Bacteria were treated with trans(NO, OH)-[RuFT(Cl)(OH)NO](PF6) and the solutions were irradiated. They were then grown as described above in 96-well microliter plate containing 200 μL of medium with different concentrations of methicillin. Growth was assessed for a defined period of time (15 h at 37 °C) by measuring the OD at 600 nm on the Clariostar absorbance reader.

Quantification of the bactericidal effect of irradiated solution of trans(NO, OH)-[RuFT(Cl)(OH)NO](PF6)

trans(NO, OH)-[RuFT(Cl)(OH)NO](PF6) solutions of 0.1 µM concentration were prepared in LB in tubes and then irradiated for 10 min with the Hg lamp (32 mW).

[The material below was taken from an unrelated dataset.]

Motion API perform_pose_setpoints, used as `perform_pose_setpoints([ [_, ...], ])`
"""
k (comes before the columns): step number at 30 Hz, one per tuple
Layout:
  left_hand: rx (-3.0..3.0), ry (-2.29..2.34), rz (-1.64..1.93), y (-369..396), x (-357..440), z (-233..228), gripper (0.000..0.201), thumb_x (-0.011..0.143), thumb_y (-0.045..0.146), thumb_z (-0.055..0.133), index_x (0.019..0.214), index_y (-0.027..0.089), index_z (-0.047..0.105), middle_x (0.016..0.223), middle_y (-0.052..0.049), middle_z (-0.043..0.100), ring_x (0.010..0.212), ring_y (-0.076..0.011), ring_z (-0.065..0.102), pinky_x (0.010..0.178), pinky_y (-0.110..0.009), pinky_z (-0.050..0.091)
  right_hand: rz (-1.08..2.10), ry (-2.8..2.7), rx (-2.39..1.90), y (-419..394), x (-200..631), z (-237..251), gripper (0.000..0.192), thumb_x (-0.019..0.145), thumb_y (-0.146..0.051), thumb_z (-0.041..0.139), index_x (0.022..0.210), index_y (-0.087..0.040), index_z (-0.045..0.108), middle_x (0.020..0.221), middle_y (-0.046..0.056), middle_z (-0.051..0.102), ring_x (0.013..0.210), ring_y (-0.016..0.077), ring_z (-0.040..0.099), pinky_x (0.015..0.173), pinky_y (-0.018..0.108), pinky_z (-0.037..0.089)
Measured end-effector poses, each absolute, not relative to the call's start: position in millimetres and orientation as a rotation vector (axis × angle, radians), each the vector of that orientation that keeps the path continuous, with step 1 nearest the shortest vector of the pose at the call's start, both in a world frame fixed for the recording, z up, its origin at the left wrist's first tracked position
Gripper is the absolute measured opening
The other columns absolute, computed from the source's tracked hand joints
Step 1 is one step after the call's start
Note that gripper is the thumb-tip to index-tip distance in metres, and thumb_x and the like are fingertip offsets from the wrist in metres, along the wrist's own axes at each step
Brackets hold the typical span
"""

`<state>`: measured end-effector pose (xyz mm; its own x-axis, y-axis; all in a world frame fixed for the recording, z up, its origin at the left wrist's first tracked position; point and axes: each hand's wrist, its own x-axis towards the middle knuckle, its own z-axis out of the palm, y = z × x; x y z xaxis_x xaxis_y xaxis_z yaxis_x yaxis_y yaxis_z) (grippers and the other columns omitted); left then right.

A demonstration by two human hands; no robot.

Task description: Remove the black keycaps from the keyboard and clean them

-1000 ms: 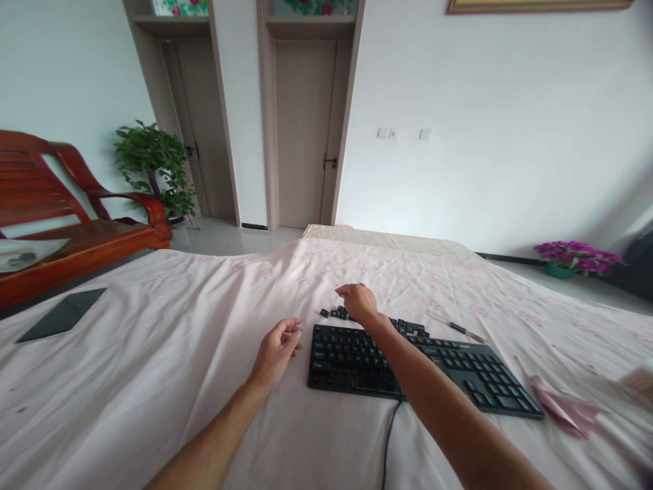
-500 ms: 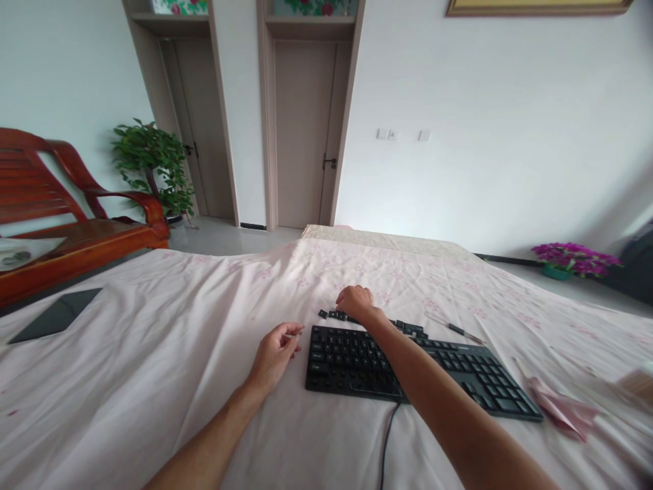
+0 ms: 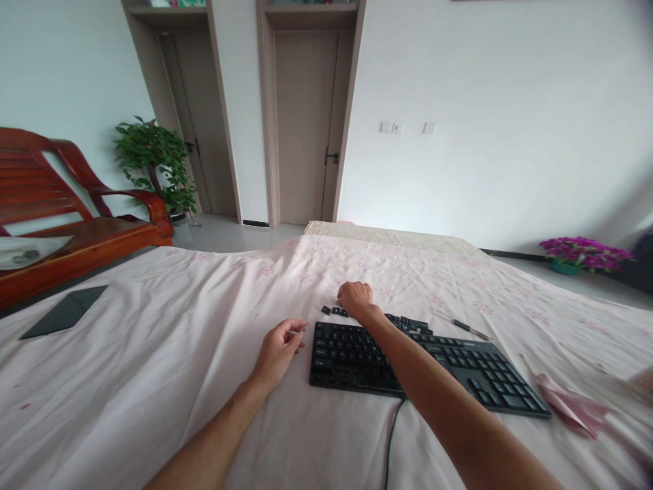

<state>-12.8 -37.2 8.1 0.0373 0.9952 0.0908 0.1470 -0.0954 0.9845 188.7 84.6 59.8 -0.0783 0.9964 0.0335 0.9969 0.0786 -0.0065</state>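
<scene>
At far left, a red-brown bench (image 3: 86, 235) bears a pale item (image 3: 33, 250); nearer, a dark panel (image 3: 65, 312) lies flat on the flowered sheet (image 3: 153, 381). A plant (image 3: 156, 160) stands beside the bench, next to 1 of the 2 doors (image 3: 207, 129). The left hand (image 3: 278, 350) is just left of the keyboard (image 3: 347, 348), thumb and forefinger close together at the tips; whether they pinch anything is too small to tell. The black keyboard lies on the sheet, partly hidden by the right forearm. Loose keys (image 3: 326, 310) lie beyond its far edge, and the right hand (image 3: 356, 297) is at that row, back upward, fingers curled; its fingertips are hidden, so I cannot tell if they clamp a key. A cable (image 3: 390, 442) runs from the keyboard's near edge. Right of the wrist sit more keys (image 3: 421, 327), bunched, then a looped tool (image 3: 462, 324). A pink cloth (image 3: 576, 406) lies by the keyboard's right end, and purple flowers (image 3: 586, 252) stand farther back.
</scene>
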Motion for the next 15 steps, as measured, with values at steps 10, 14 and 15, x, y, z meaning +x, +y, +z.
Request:
perform_pose_setpoints([
  [10,1.398,1.25,1.184,-36.3,-13.1,4.7,0.036,0.079,0.039,0.057,0.106,0.016,0.064,0.084,-0.005,0.066,0.073,-0.0156,0.064,0.062,-0.025,0.049,-0.056,-2.31,-2.084,81.9,190.0,59.0,0.022,0.076,-0.021,0.06,0.092,-0.02,0.074,0.1,0.013,0.07,0.1,0.025,0.061,0.085,0.035,0.037],
  [14,1.41,1.238,1.186,-35.9,-13.8,3.9,0.036,0.078,0.039,0.057,0.105,0.016,0.065,0.082,-0.004,0.066,0.072,-0.0156,0.064,0.062,-0.025,0.049,-0.087,-2.318,-2.065,79.1,185.4,58.7,0.021,0.077,-0.016,0.058,0.091,-0.016,0.074,0.101,0.016,0.069,0.099,0.0261,0.062,0.085,0.035,0.038],
  [15,1.41,1.237,1.19,-35.8,-13.9,3.7,0.036,0.078,0.039,0.058,0.105,0.016,0.065,0.084,-0.005,0.066,0.072,-0.0154,0.064,0.062,-0.025,0.049,-0.092,-2.32,-2.055,77.4,185.5,59.7,0.021,0.077,-0.016,0.058,0.092,-0.016,0.074,0.101,0.016,0.069,0.099,0.0264,0.061,0.085,0.035,0.038],
])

Bacteria were then inoculated in these tubes. 5 µg/mL of methicillin (corresponding to the MIC in presence of irradiated trans(NO, OH)-[RuFT(Cl)(OH)NO](PF6) were added to the tubes. Suspensions of bacteria were then grown on the surface of agar plate for 24 h and counted.

Quantification of the bactericidal effect of nitrate and nitrite ions

NaNO2 and NaNO3 solutions of 0.01 µM were prepared in LB in tubes where bacteria were then inoculated. 5 µg/mL of methicillin (corresponding to the MIC in presence of irradiated trans(NO, OH)-[RuFT(Cl)(OH)NO](PF6)) were added to the tubes. Suspensions of bacteria were then grown on the surface of agar plate for 24 h and counted.